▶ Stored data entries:
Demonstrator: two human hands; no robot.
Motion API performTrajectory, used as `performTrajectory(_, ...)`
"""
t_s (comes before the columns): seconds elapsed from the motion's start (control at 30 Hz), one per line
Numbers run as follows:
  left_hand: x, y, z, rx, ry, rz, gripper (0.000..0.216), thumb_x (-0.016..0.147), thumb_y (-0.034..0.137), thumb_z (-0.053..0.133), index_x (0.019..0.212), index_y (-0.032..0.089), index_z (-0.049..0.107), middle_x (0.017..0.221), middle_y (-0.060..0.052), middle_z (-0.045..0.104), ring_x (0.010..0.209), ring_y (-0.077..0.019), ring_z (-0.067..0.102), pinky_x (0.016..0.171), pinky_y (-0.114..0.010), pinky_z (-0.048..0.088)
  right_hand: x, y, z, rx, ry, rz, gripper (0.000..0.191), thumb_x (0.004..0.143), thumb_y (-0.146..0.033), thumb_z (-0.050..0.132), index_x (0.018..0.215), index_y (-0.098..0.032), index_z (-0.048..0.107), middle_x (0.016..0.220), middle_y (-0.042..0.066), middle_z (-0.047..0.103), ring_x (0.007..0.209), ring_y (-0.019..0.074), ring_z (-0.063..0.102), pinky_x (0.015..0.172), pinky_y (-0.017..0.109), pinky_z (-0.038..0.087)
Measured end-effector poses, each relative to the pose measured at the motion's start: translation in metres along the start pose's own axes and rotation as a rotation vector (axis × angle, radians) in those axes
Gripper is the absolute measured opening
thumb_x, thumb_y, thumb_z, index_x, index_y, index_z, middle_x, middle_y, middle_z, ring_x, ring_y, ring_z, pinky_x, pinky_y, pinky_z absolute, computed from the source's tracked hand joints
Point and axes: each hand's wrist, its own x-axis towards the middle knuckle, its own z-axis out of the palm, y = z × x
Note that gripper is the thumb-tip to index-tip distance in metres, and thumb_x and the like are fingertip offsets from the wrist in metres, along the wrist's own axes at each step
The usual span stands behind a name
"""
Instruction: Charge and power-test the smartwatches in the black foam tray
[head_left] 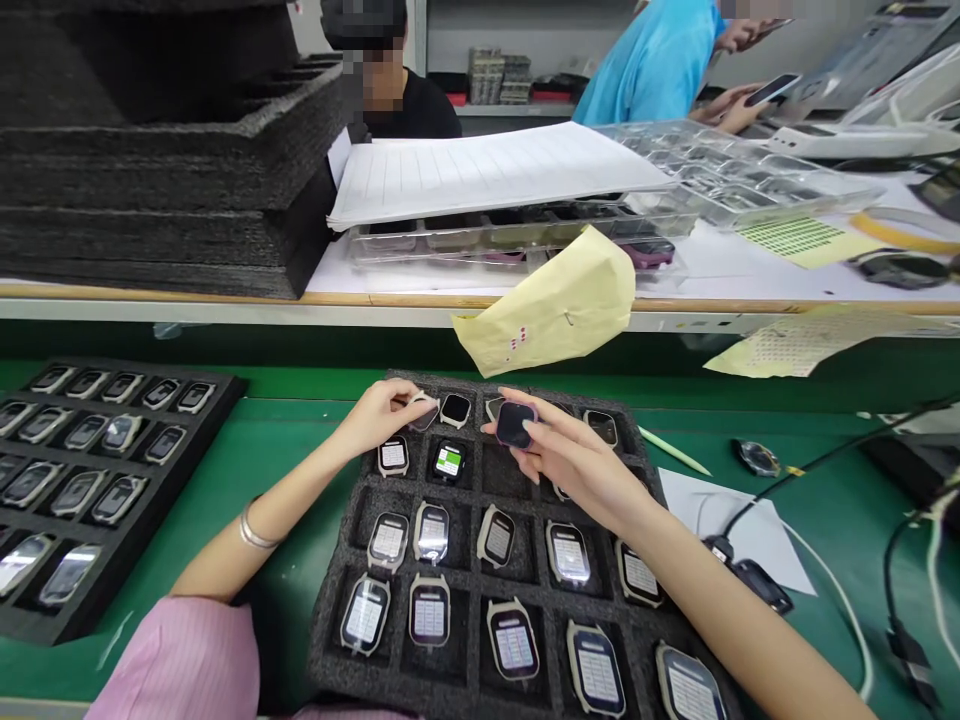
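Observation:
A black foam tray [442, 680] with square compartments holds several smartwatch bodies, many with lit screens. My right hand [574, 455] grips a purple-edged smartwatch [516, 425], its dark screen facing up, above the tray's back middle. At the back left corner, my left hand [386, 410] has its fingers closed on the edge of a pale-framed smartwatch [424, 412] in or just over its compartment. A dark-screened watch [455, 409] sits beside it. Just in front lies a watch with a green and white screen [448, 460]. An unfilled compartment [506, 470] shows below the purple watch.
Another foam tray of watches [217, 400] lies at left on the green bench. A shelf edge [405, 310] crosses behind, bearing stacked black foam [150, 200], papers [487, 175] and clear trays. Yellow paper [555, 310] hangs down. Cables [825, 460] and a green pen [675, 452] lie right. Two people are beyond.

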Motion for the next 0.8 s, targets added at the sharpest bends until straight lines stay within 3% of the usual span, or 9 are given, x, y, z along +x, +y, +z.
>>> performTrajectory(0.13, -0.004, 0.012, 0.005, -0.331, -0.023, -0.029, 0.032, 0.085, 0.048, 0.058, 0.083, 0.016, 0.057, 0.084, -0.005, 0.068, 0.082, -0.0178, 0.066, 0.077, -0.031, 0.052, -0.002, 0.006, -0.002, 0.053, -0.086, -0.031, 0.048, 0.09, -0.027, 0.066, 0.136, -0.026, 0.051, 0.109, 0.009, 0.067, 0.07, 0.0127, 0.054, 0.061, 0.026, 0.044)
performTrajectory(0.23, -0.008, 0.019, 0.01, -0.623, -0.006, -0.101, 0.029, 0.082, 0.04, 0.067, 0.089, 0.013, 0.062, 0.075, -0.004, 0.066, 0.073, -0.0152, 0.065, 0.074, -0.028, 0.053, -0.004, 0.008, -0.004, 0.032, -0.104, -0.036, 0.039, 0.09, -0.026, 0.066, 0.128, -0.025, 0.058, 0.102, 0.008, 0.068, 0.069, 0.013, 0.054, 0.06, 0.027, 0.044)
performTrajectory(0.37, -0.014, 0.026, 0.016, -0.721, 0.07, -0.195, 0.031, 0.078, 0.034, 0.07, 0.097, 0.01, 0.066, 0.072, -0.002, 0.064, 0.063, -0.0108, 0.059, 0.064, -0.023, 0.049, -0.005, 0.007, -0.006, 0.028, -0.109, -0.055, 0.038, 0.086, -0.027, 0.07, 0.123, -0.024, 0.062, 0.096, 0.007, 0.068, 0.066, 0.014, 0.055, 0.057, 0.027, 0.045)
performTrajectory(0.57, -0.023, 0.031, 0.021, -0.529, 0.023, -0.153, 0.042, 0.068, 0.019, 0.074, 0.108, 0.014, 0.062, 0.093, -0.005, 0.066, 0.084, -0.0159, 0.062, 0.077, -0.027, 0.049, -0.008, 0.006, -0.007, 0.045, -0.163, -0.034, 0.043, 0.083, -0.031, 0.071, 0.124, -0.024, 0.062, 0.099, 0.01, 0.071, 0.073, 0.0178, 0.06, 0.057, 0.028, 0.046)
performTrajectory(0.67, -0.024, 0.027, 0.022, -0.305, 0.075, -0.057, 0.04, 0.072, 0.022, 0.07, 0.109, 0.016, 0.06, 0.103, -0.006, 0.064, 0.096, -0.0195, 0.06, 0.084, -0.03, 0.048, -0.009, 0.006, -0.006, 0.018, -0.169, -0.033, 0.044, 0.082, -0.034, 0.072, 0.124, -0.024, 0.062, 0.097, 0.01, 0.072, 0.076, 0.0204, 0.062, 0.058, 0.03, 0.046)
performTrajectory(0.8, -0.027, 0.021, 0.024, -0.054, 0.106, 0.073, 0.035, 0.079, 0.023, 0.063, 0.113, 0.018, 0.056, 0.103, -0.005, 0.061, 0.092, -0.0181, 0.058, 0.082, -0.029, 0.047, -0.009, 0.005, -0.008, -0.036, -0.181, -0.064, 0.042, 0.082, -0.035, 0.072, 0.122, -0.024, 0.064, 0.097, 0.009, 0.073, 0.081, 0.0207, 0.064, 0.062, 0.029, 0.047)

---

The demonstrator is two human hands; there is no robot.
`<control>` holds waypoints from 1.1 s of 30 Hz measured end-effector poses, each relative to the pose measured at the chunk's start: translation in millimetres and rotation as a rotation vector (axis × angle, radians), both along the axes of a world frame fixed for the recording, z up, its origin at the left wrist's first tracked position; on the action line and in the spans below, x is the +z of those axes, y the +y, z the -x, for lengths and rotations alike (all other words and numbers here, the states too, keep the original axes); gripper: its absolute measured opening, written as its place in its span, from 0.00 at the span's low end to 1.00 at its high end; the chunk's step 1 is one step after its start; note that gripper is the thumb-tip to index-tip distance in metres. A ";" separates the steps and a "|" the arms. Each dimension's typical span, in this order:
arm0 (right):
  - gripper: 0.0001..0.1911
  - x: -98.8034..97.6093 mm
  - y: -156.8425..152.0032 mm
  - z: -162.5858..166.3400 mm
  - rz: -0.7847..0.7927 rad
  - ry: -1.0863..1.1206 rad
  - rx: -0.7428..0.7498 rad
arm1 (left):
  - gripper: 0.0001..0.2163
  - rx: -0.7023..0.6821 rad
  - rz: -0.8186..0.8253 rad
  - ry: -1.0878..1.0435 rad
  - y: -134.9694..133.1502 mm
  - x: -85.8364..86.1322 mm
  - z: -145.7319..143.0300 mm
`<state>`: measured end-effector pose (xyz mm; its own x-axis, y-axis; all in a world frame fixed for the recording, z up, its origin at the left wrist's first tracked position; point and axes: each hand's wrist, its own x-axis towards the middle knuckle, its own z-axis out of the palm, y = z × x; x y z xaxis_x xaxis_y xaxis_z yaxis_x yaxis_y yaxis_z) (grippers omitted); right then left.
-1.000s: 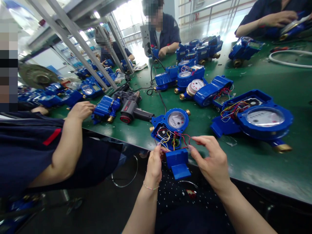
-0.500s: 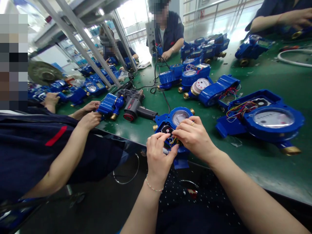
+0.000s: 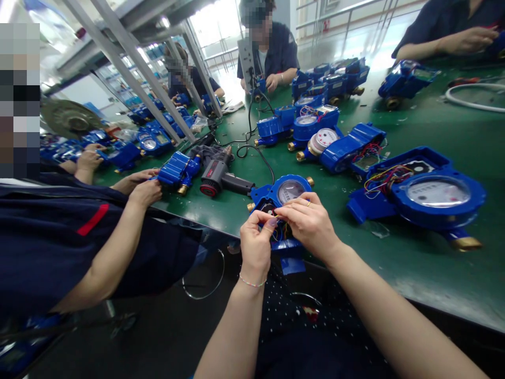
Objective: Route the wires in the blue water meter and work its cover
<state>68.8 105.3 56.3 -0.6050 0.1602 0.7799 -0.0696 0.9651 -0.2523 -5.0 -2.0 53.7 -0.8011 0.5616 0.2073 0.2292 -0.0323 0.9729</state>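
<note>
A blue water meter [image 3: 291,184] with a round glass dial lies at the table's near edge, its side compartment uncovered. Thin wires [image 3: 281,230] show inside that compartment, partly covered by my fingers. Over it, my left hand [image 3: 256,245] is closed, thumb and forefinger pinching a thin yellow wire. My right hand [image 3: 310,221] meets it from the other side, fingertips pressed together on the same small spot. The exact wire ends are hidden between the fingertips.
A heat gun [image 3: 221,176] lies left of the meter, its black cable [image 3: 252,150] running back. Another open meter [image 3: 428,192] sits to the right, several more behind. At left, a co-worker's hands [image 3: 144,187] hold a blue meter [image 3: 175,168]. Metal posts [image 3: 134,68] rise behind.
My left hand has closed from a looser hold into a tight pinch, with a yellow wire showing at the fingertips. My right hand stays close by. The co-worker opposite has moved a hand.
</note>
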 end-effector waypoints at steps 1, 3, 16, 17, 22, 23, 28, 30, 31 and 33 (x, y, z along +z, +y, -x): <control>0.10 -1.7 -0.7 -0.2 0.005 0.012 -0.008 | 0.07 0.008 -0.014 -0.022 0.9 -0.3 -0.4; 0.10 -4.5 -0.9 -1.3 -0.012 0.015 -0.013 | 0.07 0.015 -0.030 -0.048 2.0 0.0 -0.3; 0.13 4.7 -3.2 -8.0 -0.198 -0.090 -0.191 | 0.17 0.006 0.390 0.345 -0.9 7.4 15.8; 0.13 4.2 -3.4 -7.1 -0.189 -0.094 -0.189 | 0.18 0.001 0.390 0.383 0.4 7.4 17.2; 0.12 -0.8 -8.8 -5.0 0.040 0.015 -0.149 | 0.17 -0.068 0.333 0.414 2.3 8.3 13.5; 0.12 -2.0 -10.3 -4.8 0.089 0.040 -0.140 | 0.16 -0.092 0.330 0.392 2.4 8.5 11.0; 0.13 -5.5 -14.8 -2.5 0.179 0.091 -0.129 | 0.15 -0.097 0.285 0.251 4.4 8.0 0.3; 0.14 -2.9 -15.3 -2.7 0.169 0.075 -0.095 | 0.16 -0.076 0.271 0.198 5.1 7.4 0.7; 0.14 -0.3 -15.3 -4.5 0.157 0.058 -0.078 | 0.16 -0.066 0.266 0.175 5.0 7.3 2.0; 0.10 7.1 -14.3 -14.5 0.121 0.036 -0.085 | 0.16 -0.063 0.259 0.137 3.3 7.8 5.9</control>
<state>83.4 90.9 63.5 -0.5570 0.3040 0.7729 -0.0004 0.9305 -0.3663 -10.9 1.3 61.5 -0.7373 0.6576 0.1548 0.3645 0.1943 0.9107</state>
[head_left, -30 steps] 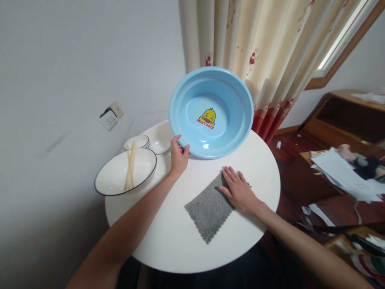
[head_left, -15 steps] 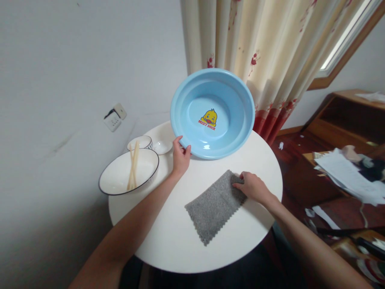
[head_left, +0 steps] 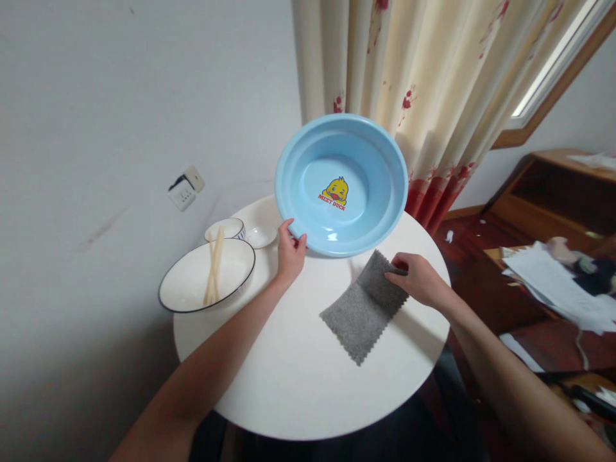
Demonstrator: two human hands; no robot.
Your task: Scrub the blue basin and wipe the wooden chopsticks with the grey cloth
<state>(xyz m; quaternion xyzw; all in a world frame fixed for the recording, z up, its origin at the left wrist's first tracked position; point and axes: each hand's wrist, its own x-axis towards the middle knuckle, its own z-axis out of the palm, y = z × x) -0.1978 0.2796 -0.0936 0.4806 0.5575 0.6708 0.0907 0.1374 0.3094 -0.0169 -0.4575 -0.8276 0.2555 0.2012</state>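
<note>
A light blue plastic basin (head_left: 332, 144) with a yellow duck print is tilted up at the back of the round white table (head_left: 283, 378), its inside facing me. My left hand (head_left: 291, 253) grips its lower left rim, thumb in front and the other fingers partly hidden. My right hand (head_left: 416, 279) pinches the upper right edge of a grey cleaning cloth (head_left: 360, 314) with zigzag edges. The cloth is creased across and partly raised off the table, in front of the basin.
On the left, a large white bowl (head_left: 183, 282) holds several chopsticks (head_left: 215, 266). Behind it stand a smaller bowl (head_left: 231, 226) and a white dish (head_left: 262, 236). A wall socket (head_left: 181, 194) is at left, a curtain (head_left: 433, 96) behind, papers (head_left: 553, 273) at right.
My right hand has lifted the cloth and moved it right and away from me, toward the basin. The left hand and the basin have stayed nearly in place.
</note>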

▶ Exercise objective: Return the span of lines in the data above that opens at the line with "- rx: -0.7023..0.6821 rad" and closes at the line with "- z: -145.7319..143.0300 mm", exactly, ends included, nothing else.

▶ Answer to the problem:
  - rx: -0.7023..0.6821 rad
  - rz: -0.8186..0.8253 rad
  - ry: -1.0878..1.0435 rad
  - y: -134.9694..133.1502 mm
  - x: -85.8364..86.1322 mm
  - z: -145.7319..143.0300 mm

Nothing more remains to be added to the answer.